Do You Have To Pick The Winner To Win?
Most first time traders look at the BallStreet market and decide that they should be buying shares of the team they think is going to win the game. Easy enough, you have a big favorite at home and all you have to do is buy shares and wait for them to win the game before collecting your prize in the real money contests.
Most second time traders will look at those first time traders and smile because simply picking a winning team is probably the worst strategy you can have when trading in the real time markets.
Let’s look at some of the basic core fundamentals of the market and understand why choosing a winner too early will only get you into trouble.
1. You have total control - Picking a winner is literally gambling. You have no information and anything can happen. Why would you ever lock yourself into a team without actually seeing how they are playing and how the other traders are reacting? The object of the game is to create P&L from buying shares low and selling them high. With each new in-game event the price will move so you should be patient and let the game play out and then interrupt how the market reacts before making a decision to buy or sell.

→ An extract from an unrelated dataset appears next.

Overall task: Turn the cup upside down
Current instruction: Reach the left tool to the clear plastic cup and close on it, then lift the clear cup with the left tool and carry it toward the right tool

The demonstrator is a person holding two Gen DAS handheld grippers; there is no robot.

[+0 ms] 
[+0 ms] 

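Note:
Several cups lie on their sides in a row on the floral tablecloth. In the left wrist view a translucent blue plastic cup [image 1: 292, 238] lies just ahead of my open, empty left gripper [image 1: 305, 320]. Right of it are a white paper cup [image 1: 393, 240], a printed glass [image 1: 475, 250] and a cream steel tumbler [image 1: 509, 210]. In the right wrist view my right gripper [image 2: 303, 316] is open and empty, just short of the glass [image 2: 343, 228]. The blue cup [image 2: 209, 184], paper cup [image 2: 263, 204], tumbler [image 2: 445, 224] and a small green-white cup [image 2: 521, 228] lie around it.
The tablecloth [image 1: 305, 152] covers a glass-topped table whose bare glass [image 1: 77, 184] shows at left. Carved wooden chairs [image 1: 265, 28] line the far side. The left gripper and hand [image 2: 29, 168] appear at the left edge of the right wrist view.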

2. The game is not directly moving the price - Any and all price movements during a game are based on the other traders in the market. Just because a team scores does not mean their price will go up. This is an important aspect of trading the market and not the game. By simply picking a team to win you are ignoring the market effect of how the game is being perceived by the other traders. Your goal like we said is to buy low and sell high so anytime the market over reacts to an in-game event you have another opportunity to make a trade and profit off of other traders mistakes.

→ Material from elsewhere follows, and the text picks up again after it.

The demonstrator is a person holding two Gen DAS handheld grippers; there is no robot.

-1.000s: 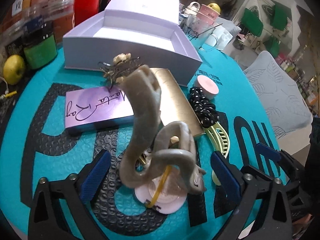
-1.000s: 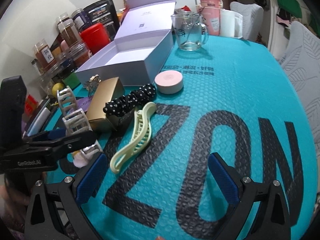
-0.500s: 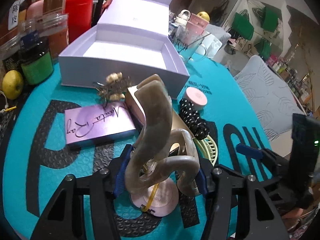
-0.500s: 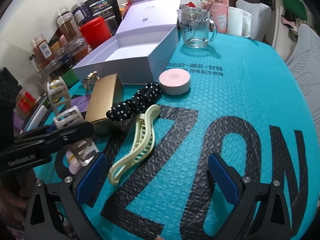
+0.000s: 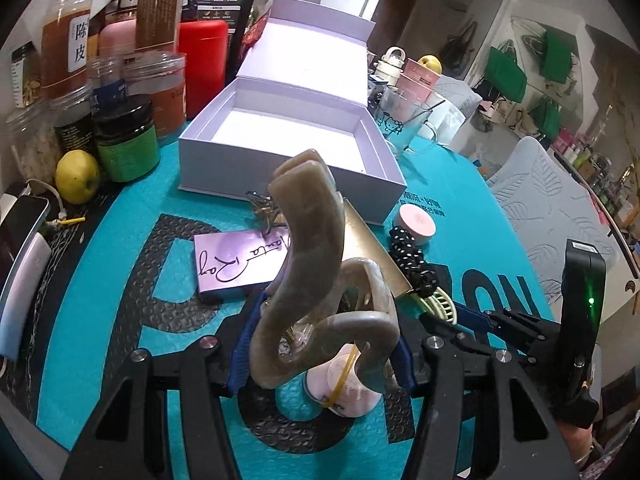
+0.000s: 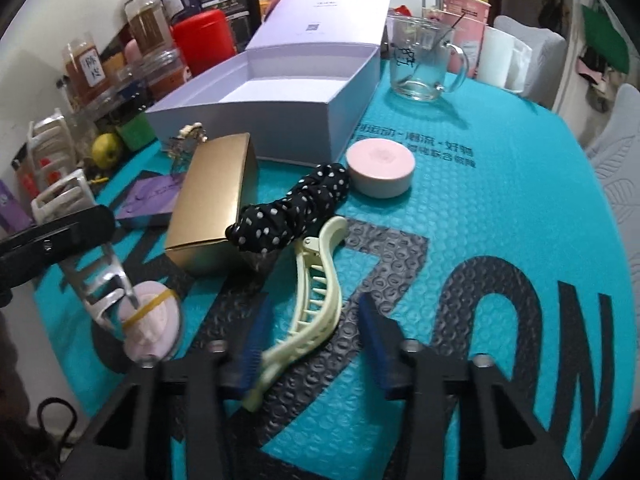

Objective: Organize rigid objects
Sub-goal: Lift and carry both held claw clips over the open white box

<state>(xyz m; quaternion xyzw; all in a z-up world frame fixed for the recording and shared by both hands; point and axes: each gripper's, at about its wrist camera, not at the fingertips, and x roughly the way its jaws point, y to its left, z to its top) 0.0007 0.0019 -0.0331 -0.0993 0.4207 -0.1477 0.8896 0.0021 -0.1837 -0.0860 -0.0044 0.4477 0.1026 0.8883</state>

3. Early market trading isn’t as important as late market - Picking a winner in the first half of a game is practically suicide. Anything can and usually does happen during a live event. To decide that a team is never going to be in a weaker position and make a trade to commit your portfolio is a big decision that is impossible to consistently pull off. Just like picking the bottom of the real stock market, it can’t be done enough to make a profit.
4. Short term thinking will lead to long term profits - As the game plays it should create multiple ways on viewing the market; early, middle and late. We know a score early in a game won’t move the market in a big way and a score late in the game could realistically move the market from 0 to 100 real quick so it's important to always understand that you need to trade for the current market conditions. If the market is giving you trading ranges based on how each team is playing you need to identify them and trade with the trend. Sitting back and just buying one team will leave you and your P&L behind every other trader who is buying more shares of your team lower because they are letting the market dictate their trading.
As you are able to trade more games and more markets you will quickly be able to identify why a market is reacting or not reacting and make your trading decisions based on what it gives you. Picking a winning team because you have a “feeling” is just about the worst thing you can do. BallStreet will always reward those traders who trade the market and not just the game. Take a step back from time to time and understand what the market is telling you and make decisions based on that instead of blinding rooting for a team that you think is going to win.